**What you will do:** A complete, exact copy of the records below is the required result.

**Source data:**

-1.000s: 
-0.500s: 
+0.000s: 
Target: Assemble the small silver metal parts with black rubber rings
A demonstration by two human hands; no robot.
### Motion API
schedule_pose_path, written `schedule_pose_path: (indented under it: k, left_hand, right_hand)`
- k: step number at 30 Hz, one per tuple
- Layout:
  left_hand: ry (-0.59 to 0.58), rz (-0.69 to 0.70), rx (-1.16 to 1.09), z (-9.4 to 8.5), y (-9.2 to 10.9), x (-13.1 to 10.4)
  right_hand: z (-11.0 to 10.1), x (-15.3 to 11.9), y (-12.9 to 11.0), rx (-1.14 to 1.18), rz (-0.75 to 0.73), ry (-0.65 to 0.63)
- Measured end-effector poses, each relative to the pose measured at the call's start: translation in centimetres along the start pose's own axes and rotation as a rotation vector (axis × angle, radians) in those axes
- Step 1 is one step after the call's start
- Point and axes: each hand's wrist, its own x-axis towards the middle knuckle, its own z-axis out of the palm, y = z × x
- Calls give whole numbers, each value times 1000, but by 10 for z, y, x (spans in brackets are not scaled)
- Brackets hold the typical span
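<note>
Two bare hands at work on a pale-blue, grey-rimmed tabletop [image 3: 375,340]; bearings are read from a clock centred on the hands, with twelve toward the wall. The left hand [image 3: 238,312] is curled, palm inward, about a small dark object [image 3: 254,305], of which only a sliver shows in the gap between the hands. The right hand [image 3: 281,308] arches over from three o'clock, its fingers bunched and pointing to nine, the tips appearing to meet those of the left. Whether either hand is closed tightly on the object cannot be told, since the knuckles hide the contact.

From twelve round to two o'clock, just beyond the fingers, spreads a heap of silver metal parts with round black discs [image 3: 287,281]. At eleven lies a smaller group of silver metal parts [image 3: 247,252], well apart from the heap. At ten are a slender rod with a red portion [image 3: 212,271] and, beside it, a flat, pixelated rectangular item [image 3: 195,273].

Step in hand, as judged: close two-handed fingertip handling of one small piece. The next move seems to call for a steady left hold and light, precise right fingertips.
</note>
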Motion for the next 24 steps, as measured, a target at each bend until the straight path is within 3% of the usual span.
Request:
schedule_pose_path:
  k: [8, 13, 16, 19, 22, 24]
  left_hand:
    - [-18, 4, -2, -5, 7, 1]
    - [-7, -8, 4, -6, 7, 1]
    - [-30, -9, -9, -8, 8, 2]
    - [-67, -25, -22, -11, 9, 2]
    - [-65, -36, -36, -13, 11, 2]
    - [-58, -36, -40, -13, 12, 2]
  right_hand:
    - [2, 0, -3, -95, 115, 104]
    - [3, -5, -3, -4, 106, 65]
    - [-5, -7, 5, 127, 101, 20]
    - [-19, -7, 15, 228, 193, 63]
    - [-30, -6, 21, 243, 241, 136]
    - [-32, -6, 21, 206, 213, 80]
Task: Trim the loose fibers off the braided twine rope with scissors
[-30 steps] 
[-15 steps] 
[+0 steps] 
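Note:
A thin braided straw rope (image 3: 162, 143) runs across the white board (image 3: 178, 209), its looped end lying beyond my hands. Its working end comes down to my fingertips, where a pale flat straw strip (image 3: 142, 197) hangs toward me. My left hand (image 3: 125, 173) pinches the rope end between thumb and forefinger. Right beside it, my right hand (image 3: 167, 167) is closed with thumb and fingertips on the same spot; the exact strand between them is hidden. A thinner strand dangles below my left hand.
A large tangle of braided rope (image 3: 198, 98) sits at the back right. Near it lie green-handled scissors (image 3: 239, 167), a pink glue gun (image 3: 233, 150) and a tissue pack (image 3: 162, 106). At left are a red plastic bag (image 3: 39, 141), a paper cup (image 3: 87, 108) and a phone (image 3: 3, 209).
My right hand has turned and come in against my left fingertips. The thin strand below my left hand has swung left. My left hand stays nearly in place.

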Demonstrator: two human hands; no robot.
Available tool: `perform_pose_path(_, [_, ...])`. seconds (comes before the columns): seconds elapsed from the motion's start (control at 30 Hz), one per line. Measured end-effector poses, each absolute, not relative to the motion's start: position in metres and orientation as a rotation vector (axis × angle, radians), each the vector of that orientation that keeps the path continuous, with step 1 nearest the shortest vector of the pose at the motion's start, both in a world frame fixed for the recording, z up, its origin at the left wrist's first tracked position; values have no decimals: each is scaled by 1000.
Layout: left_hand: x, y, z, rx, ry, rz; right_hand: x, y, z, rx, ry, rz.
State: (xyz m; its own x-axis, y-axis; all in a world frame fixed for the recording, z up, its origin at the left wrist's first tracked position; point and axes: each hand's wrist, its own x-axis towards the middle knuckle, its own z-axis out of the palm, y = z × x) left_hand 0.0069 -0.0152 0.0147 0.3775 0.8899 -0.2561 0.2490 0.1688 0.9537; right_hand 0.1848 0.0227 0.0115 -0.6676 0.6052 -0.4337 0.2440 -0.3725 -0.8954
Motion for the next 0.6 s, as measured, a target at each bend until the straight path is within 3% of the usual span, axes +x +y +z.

**Response below:**
-1.000s: 
-0.500s: 
+0.000s: 
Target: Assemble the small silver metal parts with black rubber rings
A demonstration by two human hands; no robot.
### Motion API
schedule_pose_path, written `schedule_pose_path: (indented under it: k, left_hand, right_hand)`
- k: step number at 30 Hz, one per tuple
- Layout:
  left_hand: ry (-0.59 to 0.58), rz (-0.69 to 0.70), rx (-1.16 to 1.09), z (-9.4 to 8.5), y (-9.2 to 10.9), x (-13.1 to 10.4)
  right_hand: z (-11.0 to 10.1), x (-15.3 to 11.9), y (-12.9 to 11.0), rx (-1.14 to 1.18), rz (-0.75 to 0.73), ry (-0.65 to 0.63)
- Measured end-effector poses, each relative to the pose measured at the call's start: translation in centimetres along the start pose's own axes and rotation as a rotation vector (axis × angle, radians) in those axes
- Step 1 is one step after the call's start
- Point and axes: each hand's wrist, its own x-axis towards the middle knuckle, its own z-axis out of the palm, y = z × x
- Calls give whole numbers, each value times 1000, but by 10 for z, y, x (spans in brackets are not scaled)
- Brackets hold the typical span
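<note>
Two bare hands at work on a pale-blue, grey-rimmed tabletop [image 3: 375,340]; bearings are read from a clock centred on the hands, with twelve toward the wall. The left hand [image 3: 238,312] is curled, palm inward, about a small dark object [image 3: 254,305], of which only a sliver shows in the gap between the hands. The right hand [image 3: 281,308] arches over from three o'clock, its fingers bunched and pointing to nine, the tips appearing to meet those of the left. Whether either hand is closed tightly on the object cannot be told, since the knuckles hide the contact.

From twelve round to two o'clock, just beyond the fingers, spreads a heap of silver metal parts with round black discs [image 3: 287,281]. At eleven lies a smaller group of silver metal parts [image 3: 247,252], well apart from the heap. At ten are a slender rod with a red portion [image 3: 212,271] and, beside it, a flat, pixelated rectangular item [image 3: 195,273].

Step in hand, as judged: close two-handed fingertip handling of one small piece. The next move seems to call for a steady left hold and light, precise right fingertips.
</note>
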Motion for the next 24 steps, as measured, a target at each bend until the straight path is within 3% of the usual span.
Request:
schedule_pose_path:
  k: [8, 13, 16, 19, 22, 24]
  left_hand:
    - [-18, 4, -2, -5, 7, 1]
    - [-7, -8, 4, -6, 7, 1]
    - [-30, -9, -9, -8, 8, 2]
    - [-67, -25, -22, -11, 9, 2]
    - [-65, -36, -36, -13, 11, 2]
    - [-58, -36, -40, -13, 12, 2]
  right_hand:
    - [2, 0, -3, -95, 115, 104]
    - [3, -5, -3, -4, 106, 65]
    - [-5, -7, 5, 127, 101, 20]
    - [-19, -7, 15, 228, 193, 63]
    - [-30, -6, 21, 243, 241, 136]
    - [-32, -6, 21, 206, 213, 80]
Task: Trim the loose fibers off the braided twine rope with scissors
[-30 steps] 
[-15 steps] 
[+0 steps] 
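Note:
A thin braided straw rope (image 3: 162, 143) runs across the white board (image 3: 178, 209), its looped end lying beyond my hands. Its working end comes down to my fingertips, where a pale flat straw strip (image 3: 142, 197) hangs toward me. My left hand (image 3: 125, 173) pinches the rope end between thumb and forefinger. Right beside it, my right hand (image 3: 167, 167) is closed with thumb and fingertips on the same spot; the exact strand between them is hidden. A thinner strand dangles below my left hand.
A large tangle of braided rope (image 3: 198, 98) sits at the back right. Near it lie green-handled scissors (image 3: 239, 167), a pink glue gun (image 3: 233, 150) and a tissue pack (image 3: 162, 106). At left are a red plastic bag (image 3: 39, 141), a paper cup (image 3: 87, 108) and a phone (image 3: 3, 209).
My right hand has turned and come in against my left fingertips. The thin strand below my left hand has swung left. My left hand stays nearly in place.
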
Demonstrator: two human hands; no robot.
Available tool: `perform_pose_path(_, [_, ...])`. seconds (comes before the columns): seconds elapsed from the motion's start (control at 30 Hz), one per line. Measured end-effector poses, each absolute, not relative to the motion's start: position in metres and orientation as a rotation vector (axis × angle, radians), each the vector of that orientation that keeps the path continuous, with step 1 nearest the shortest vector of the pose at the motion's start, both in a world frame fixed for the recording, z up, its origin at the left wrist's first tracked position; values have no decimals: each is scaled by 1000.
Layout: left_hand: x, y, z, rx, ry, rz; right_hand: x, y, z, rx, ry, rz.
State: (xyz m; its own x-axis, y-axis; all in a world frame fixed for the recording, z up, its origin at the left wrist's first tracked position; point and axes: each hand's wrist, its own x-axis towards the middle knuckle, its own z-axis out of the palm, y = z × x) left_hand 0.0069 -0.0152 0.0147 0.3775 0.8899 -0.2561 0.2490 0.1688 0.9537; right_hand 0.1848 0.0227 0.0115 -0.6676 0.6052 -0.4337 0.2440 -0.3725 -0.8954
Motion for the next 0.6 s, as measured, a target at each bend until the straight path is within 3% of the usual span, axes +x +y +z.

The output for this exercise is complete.